From 9272a72c26f354add2fe6e15e4a544663f822cf7 Mon Sep 17 00:00:00 2001
From: Adam Novak <anovak@soe.ucsc.edu>
Date: Wed, 11 Mar 2026 11:49:15 -0400
Subject: [PATCH 18/22] Don't show wildcards in get_possible_filenames()

---
 src/index_registry.cpp | 18 +++++++++++++++++-
 1 file changed, 17 insertions(+), 1 deletion(-)

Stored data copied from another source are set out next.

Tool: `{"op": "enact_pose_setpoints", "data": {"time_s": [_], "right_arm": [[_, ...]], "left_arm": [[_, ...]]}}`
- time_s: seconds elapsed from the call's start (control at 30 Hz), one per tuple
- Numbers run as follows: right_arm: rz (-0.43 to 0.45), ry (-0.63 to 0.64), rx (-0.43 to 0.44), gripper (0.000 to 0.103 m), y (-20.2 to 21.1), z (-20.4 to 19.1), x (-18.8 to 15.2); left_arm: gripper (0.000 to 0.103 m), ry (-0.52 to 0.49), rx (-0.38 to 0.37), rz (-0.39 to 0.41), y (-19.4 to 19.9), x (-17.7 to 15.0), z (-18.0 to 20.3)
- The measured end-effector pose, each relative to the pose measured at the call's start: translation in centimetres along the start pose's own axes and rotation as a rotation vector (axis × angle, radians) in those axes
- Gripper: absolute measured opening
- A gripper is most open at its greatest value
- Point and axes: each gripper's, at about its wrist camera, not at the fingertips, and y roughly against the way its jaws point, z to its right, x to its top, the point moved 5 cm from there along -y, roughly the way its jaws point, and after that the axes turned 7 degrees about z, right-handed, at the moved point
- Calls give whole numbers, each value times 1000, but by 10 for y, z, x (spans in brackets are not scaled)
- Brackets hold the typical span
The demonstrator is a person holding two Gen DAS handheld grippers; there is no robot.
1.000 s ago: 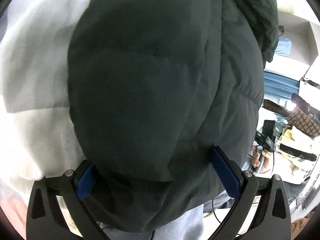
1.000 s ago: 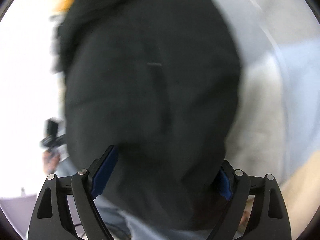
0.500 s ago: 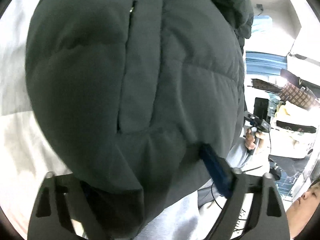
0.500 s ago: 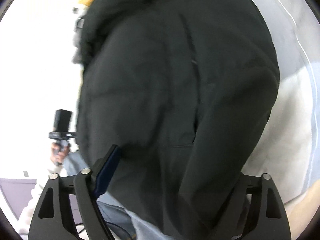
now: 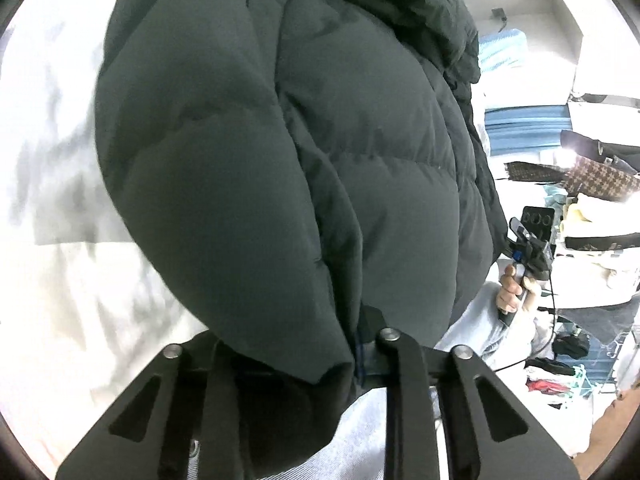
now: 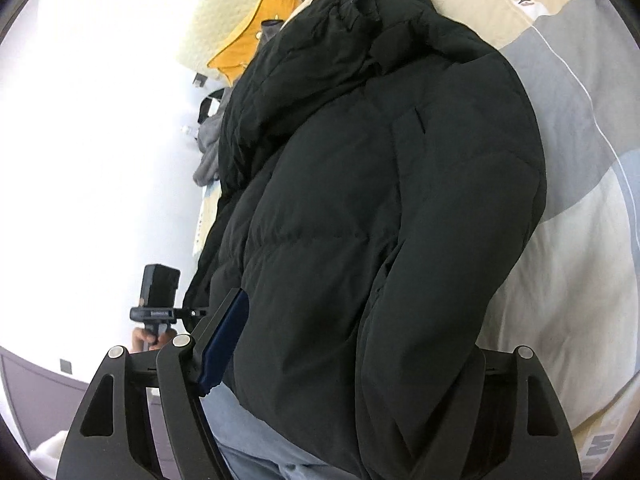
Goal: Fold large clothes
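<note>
A dark green puffer jacket [image 5: 280, 160] fills both views, lying on a bed with its hem toward me. In the left wrist view my left gripper [image 5: 304, 344] is closing on the hem, with a fold of the padding pinched between its narrow jaws. In the right wrist view the jacket [image 6: 380, 220] looks almost black. The right gripper [image 6: 360, 328] straddles a thick bunch of hem and sleeve, jaws wide and still closing. Its blue left pad [image 6: 224, 340] lies against the fabric, and the right finger is buried under the jacket.
White bedding [image 5: 60, 240] lies left of the jacket, and a grey and beige bed cover [image 6: 580, 160] lies right of it. A yellow garment [image 6: 256, 40] and a grey one [image 6: 208, 152] sit near the hood. Shelves with piled clothes [image 5: 580, 200] stand at the far right.
The left jaws went from wide around the hem to a narrow pinch on it. Both grippers rose and rolled, so more of the jacket and the room shows. The right jaws narrowed a little.
</note>
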Motion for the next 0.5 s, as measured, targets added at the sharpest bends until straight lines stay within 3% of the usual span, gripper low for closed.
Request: {"op": "enact_pose_setpoints", "data": {"time_s": [0.1,0.2,0.23,0.27,0.33,0.5], "right_arm": [[35,18,-20,66,2,-1,-1],[93,-7,-49,36,1,7,4],[120,-16,-55,19,5,10,7],[147,-19,-48,11,10,10,9],[195,-2,-32,9,19,4,16],[241,2,-4,6,41,-13,30]], "left_arm": [[17,-20,24,37,4,-1,5],[13,-29,57,73,5,0,10],[10,-31,94,99,7,2,11],[8,-41,124,123,8,5,13],[8,-54,156,186,11,11,25],[7,-30,144,262,26,18,50]]}}
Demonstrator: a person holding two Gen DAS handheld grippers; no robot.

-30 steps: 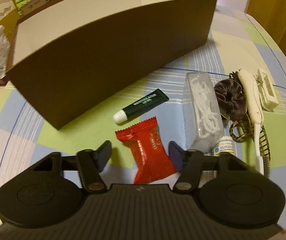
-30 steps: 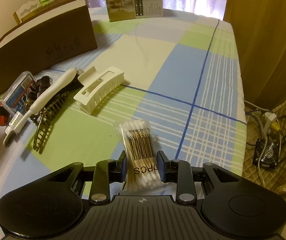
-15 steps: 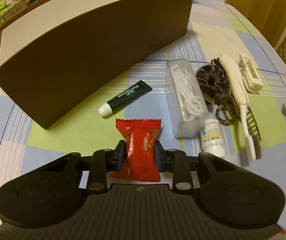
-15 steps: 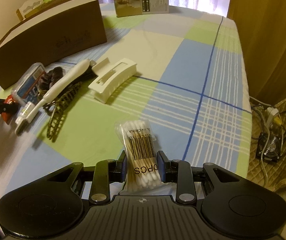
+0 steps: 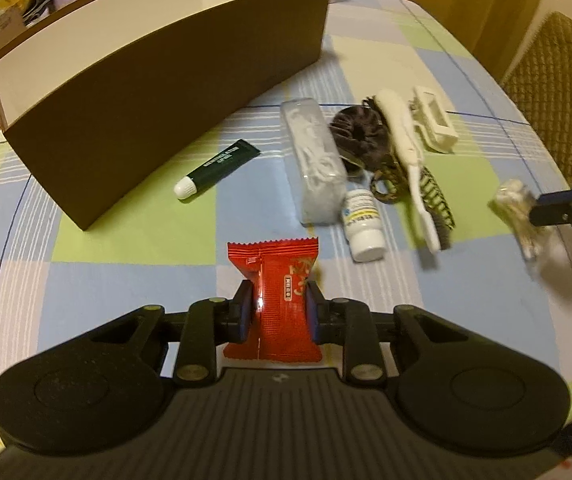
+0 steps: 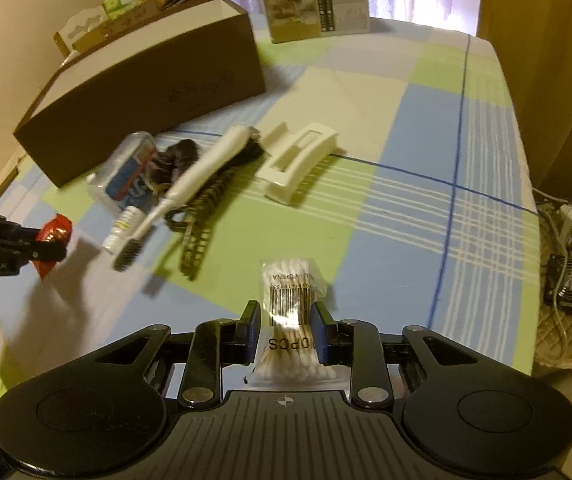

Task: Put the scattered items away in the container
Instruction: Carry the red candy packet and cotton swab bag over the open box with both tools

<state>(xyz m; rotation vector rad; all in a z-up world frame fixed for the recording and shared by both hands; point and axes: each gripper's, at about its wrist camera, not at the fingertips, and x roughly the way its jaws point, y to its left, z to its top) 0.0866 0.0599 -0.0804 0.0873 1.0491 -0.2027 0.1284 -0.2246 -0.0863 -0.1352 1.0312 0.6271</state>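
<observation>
Clamping a red snack packet (image 5: 274, 300), the jaws of my left gripper (image 5: 278, 312) pinch its middle, and the packet hangs above the checked cloth of the bench (image 5: 126, 280). My right gripper (image 6: 284, 332) has its jaws pressed together on a clear bag of cotton swabs (image 6: 289, 320), also held off the cloth.

Ahead of the left gripper lies a small white bottle (image 5: 363, 224) on its side, touching the end of a clear floss-pick case (image 5: 313, 160). Just beside the case sit a dark scrunchie (image 5: 359, 134), a white toothbrush (image 5: 405, 156) laid across a brown hair claw (image 5: 437, 204), and a white hair clip (image 5: 433, 124) at the far edge of that cluster. A dark green tube (image 5: 218, 170) with a white cap lies apart, close to the wall of the brown box (image 5: 158, 68), the container, which stands open-topped with a white inside. In the right wrist view a printed carton (image 6: 313, 4) stands at the bench's far end.
</observation>
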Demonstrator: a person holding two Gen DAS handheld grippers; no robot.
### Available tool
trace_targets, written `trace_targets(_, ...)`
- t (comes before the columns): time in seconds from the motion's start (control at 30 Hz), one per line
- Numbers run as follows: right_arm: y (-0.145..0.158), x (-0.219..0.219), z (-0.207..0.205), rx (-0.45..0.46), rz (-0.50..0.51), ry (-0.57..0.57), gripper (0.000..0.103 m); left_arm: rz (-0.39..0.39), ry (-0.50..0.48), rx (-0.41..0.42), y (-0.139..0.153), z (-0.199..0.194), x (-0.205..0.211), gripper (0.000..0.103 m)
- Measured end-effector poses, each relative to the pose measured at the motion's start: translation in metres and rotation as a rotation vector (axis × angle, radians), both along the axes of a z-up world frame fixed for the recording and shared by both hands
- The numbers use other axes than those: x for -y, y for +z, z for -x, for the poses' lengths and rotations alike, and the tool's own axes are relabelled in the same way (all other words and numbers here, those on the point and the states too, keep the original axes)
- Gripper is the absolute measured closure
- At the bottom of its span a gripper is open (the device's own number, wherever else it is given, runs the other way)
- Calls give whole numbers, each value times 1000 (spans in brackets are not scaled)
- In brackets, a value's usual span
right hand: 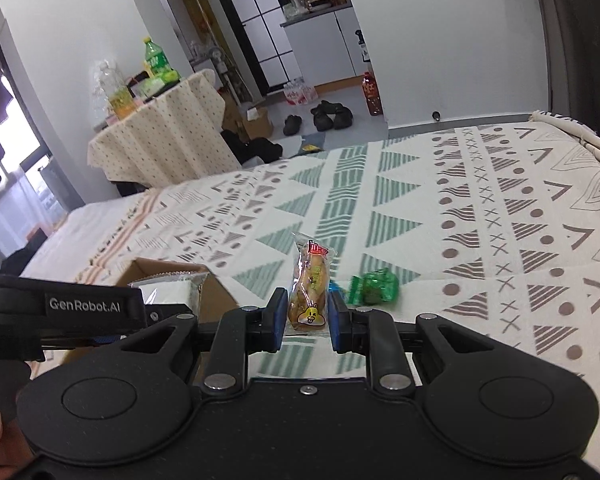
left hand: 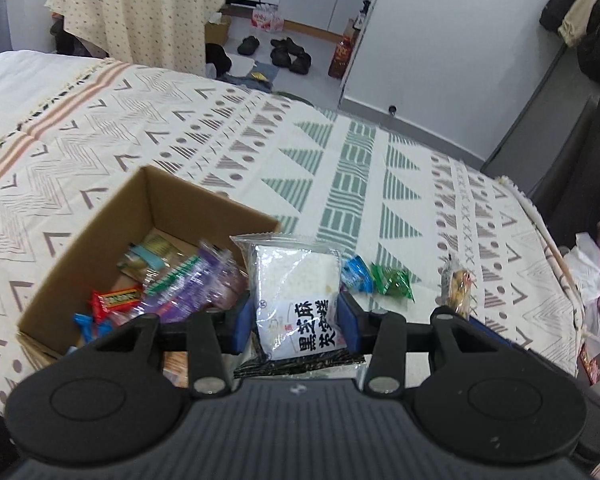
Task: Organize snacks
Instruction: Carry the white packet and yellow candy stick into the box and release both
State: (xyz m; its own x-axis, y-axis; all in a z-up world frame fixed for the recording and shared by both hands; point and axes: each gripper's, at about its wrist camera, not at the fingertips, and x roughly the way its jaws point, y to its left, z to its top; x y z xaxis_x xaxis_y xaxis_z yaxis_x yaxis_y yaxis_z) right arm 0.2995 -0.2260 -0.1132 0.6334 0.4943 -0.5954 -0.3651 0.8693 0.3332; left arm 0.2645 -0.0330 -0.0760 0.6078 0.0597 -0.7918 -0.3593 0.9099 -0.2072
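A cardboard box (left hand: 112, 216) sits on the patterned bedspread, holding several wrapped snacks, among them a purple pack (left hand: 192, 284) and a red bar (left hand: 114, 300). My left gripper (left hand: 296, 322) is shut on a white rice-cake packet (left hand: 296, 280) and holds it at the box's right edge. A blue candy (left hand: 356, 274) and a green candy (left hand: 392, 282) lie right of it. My right gripper (right hand: 303, 322) is shut on a brown pastry packet (right hand: 310, 288), held above the bedspread. The green candy (right hand: 374, 288) lies just beyond. The box (right hand: 216, 300) and the left gripper's packet (right hand: 172, 290) show at left.
The bedspread (left hand: 340, 168) covers a bed with its edge at the right. Beyond it stand a cloth-covered table (right hand: 160, 136) with bottles, shoes (right hand: 328, 116) on the floor, and a white wall (left hand: 460, 40).
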Motion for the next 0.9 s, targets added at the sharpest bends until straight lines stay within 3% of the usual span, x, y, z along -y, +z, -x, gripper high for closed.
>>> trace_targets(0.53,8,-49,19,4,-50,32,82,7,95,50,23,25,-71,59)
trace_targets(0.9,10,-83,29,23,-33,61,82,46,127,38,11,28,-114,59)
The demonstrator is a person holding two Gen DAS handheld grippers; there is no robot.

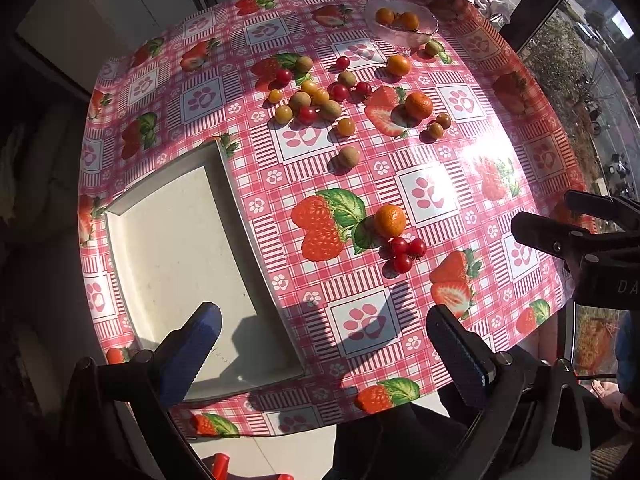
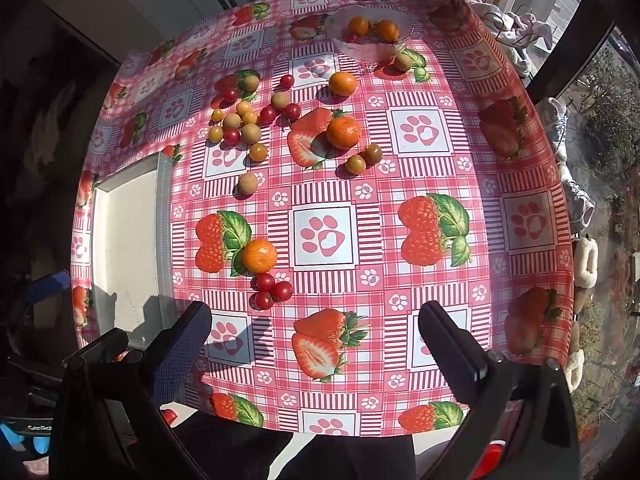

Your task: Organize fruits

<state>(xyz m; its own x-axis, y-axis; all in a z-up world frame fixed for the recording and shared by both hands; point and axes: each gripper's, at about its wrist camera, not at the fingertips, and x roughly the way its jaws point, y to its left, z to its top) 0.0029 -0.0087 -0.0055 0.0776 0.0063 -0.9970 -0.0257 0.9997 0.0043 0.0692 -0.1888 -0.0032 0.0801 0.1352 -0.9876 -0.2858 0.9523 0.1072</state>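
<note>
both grippers hang open and empty above the near edge of the counter, jaws spread wide. left gripper [image 1: 320, 344] hovers over the near corner of a white rectangular tray [image 1: 224, 184], which holds nothing. right gripper [image 2: 316, 336] sits further to the right, over bare tablecloth [image 2: 400, 280] printed with strawberries and paw marks.

nearest fruit is a small orange mandarin [image 2: 259, 256], lying ahead and a little left of the right gripper, with three red cherry tomatoes [image 2: 270, 290] touching each other just in front of it. from the left gripper this same group lies ahead and slightly right, just beyond the tray's long right edge. both grippers look about equally placed to reach it; the left is nearer the tray.

further out, a loose scatter [image 2: 244, 124] of red and yellow cherry tomatoes and tan round fruits spreads across the middle. two more mandarins [image 2: 343, 132] lie beyond, to the right of that scatter, one behind the other.

at the far edge a clear glass bowl [image 2: 370, 50] holds two orange fruits and something small and red. sorting looks barely begun.
</note>
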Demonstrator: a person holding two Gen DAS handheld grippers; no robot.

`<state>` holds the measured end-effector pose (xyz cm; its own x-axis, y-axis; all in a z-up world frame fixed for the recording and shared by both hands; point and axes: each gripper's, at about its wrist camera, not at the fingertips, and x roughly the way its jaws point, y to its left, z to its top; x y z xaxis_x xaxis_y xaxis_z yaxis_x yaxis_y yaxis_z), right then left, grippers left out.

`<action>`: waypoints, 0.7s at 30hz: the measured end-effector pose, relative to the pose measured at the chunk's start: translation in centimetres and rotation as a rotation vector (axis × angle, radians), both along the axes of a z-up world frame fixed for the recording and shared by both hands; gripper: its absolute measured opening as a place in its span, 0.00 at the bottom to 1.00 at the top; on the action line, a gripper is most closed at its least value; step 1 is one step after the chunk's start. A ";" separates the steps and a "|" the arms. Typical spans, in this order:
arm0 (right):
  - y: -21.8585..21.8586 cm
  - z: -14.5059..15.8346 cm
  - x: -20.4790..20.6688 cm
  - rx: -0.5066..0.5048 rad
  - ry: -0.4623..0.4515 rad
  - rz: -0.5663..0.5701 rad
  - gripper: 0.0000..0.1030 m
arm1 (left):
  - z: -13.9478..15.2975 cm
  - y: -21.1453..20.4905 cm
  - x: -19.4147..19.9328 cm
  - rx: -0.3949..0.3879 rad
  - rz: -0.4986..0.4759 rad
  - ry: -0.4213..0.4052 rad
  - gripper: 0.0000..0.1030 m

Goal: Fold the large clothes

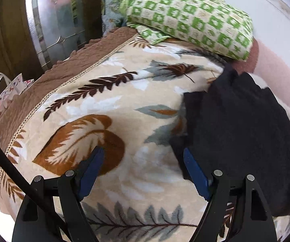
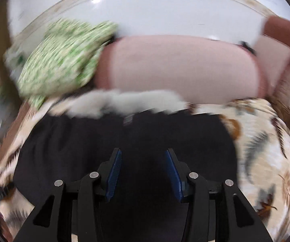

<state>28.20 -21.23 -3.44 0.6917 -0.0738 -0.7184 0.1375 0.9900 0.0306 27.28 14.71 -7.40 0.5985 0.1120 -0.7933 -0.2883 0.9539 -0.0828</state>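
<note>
Bedding fills both views: a beige plush blanket with brown and grey feather print (image 1: 108,104) covers the bed as the folding surface. Left gripper (image 1: 144,161) hovers above it, jaws spread, grasping nothing. To its right lies the dark navy fabric garment (image 1: 241,133), spread flat, apparently for folding. Right gripper (image 2: 143,165) hangs over the garment, half-open, pads clear of cloth.

Soft even daylight, no hard shadows; left wrist view sharp, right wrist view motion-blurred throughout; fisheye bending and dark vignette at corners, pale wall (image 2: 145,16) slightly overexposed
</note>
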 end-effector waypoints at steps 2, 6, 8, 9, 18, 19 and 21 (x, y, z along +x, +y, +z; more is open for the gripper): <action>1.6 -3.1 1.7 -0.014 0.079 0.012 0.49 | 0.1 0.8 0.1 -0.021 0.015 0.006 0.78; 3.5 -5.3 3.6 -0.135 0.146 -0.019 0.54 | 0.8 2.7 0.1 -0.063 0.054 -0.005 0.78; 4.4 -3.1 3.1 -0.109 0.094 -0.016 0.51 | 1.0 3.5 0.0 -0.078 0.080 -0.012 0.78; 5.1 -1.7 2.5 -0.079 0.044 0.000 0.51 | 1.1 3.9 0.0 -0.082 0.092 -0.014 0.78; 16.8 -4.5 6.0 -0.119 0.102 0.268 0.55 | 1.6 5.6 -0.2 -0.065 0.148 -0.027 0.78; 17.6 -5.5 6.8 -0.155 0.122 0.269 0.57 | 1.6 5.9 -0.3 -0.068 0.155 -0.025 0.78; 17.8 -5.6 8.0 -0.131 0.159 0.246 0.58 | 1.7 6.3 -0.3 -0.074 0.167 -0.026 0.78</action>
<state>36.19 -3.42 -9.02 0.5799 -0.0179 -0.8145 -0.1135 0.9882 -0.1025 26.95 21.06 -5.65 0.5970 0.1538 -0.7874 -0.4394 0.8838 -0.1605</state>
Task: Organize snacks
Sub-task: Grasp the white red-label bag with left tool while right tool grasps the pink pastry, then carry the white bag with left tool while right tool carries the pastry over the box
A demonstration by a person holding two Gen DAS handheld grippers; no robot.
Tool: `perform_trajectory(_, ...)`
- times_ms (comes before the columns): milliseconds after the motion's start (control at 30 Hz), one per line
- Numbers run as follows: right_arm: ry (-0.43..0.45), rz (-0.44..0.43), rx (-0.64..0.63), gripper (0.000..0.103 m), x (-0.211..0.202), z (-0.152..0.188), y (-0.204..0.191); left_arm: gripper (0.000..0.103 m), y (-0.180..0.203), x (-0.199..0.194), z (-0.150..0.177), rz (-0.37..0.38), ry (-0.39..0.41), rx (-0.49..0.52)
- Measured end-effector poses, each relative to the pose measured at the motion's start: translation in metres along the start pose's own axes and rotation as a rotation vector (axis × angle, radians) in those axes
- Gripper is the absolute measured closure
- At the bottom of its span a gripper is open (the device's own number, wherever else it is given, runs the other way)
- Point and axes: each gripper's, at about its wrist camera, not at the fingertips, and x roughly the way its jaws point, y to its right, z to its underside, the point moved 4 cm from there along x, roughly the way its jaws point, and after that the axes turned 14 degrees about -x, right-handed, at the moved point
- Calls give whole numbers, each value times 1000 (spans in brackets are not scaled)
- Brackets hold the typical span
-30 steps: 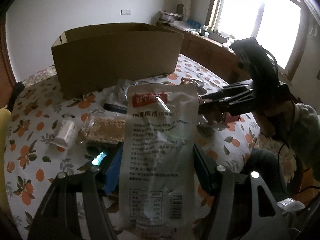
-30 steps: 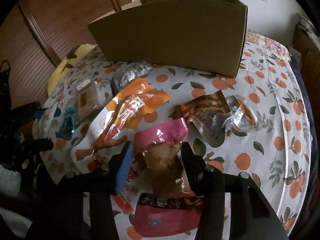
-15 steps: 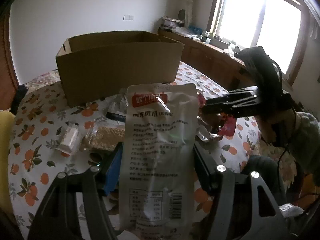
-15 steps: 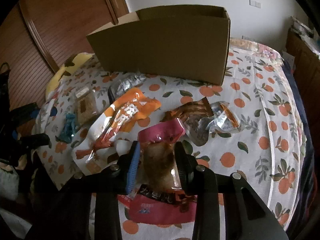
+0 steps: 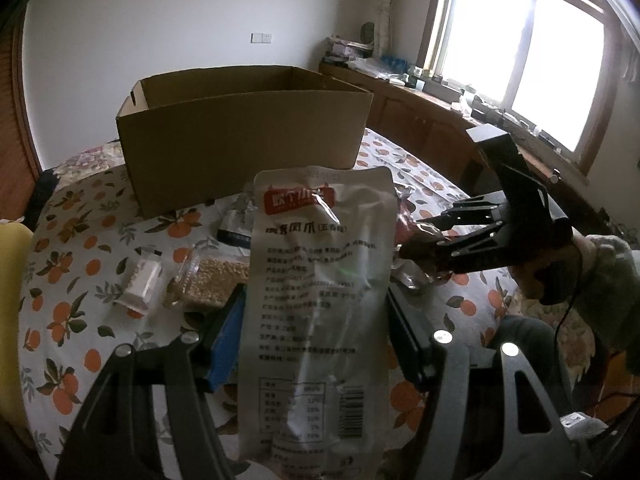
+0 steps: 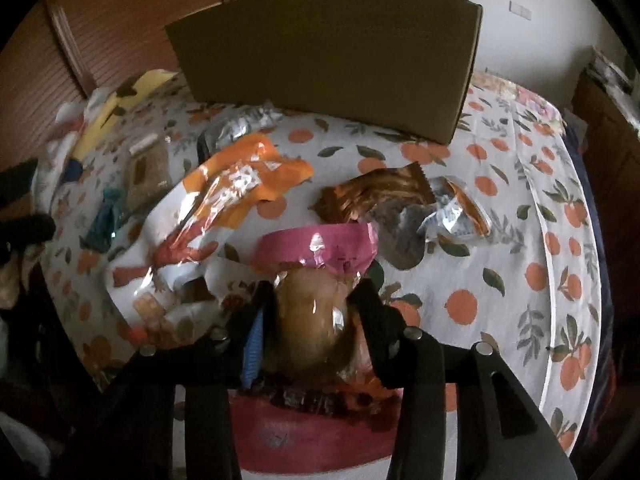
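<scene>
Currently the left gripper point(image 5: 316, 320) has its two fingers pressed against the sides of a white snack pouch point(image 5: 320, 300), which stands upright between them, its red label at the top and its printed text facing the camera. Behind the pouch sits an open cardboard box point(image 5: 244, 136) at the far side of a table covered with an orange-patterned cloth point(image 5: 72, 280). To the left of the pouch lie a clear pack of pale grains point(image 5: 212, 280) and a small white packet point(image 5: 142, 284), both flat on the cloth. On the right, the right gripper point(image 5: 434, 240) reaches in over the table, held by a gloved hand point(image 5: 560, 264). From its own camera, the right gripper point(image 6: 316, 312) clamps a pink snack pack point(image 6: 316, 300) with a brown lump showing through its clear window, lifted a little above the cloth. Farther away lie an orange and white bag point(image 6: 224, 200) to the left, a silver packet point(image 6: 240, 124) just in front of the box, and a brown wrapper point(image 6: 376, 196) touching a small clear packet point(image 6: 456, 212) to the right.
</scene>
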Motion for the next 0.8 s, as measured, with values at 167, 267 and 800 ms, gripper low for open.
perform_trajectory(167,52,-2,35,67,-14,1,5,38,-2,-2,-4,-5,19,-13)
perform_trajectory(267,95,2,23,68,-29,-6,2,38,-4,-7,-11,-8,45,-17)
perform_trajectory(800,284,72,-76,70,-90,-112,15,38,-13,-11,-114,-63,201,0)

diff --git a/src/index_registry.cpp b/src/index_registry.cpp
index ce780fea5d..4ab5276b32 100644
--- a/src/index_registry.cpp
+++ b/src/index_registry.cpp
@@ -5096,9 +5096,25 @@ vector<string> IndexRegistry::get_possible_filenames(const IndexName& identifier
         error(context) << "cannot require unregistered index: " << identifier << endl;
     }
     const IndexFile* index = get_index(identifier);
+    auto& index_scopes = index->get_scopes();
     vector<string> filenames;
     for (auto& suffix : index->get_suffixes()) {
-        // Try all the possible suffixes
+        // Find all suffixes where all wildcards are filled in by scopes.
+        // TODO: We might want to really match the wildcards against filenames,
+        // Snakemake-style.
+        auto needed_keys = IndexRegistry::get_wildcards(suffix);
+        bool missing_keys = false;
+        for (auto& key : needed_keys) {
+            if (!index_scopes.count(key)) {
+                missing_keys = true;
+                break;
+            }
+        }
+        if (missing_keys) {
+            continue;
+        }
+
+        // Try all those suffixes
         filenames.push_back(get_prefix() + "." + suffix);
     }
     return filenames;

From 2171d4a30d6270a11223d28950e77bfa9e87e691 Mon Sep 17 00:00:00 2001
From: Adam Novak <anovak@soe.ucsc.edu>
Date: Wed, 11 Mar 2026 12:18:05 -0400
Subject: [PATCH 19/22] Fix wildcard parsing

---
 src/index_registry.cpp | 11 +++++++++--
 1 file changed, 9 insertions(+), 2 deletions(-)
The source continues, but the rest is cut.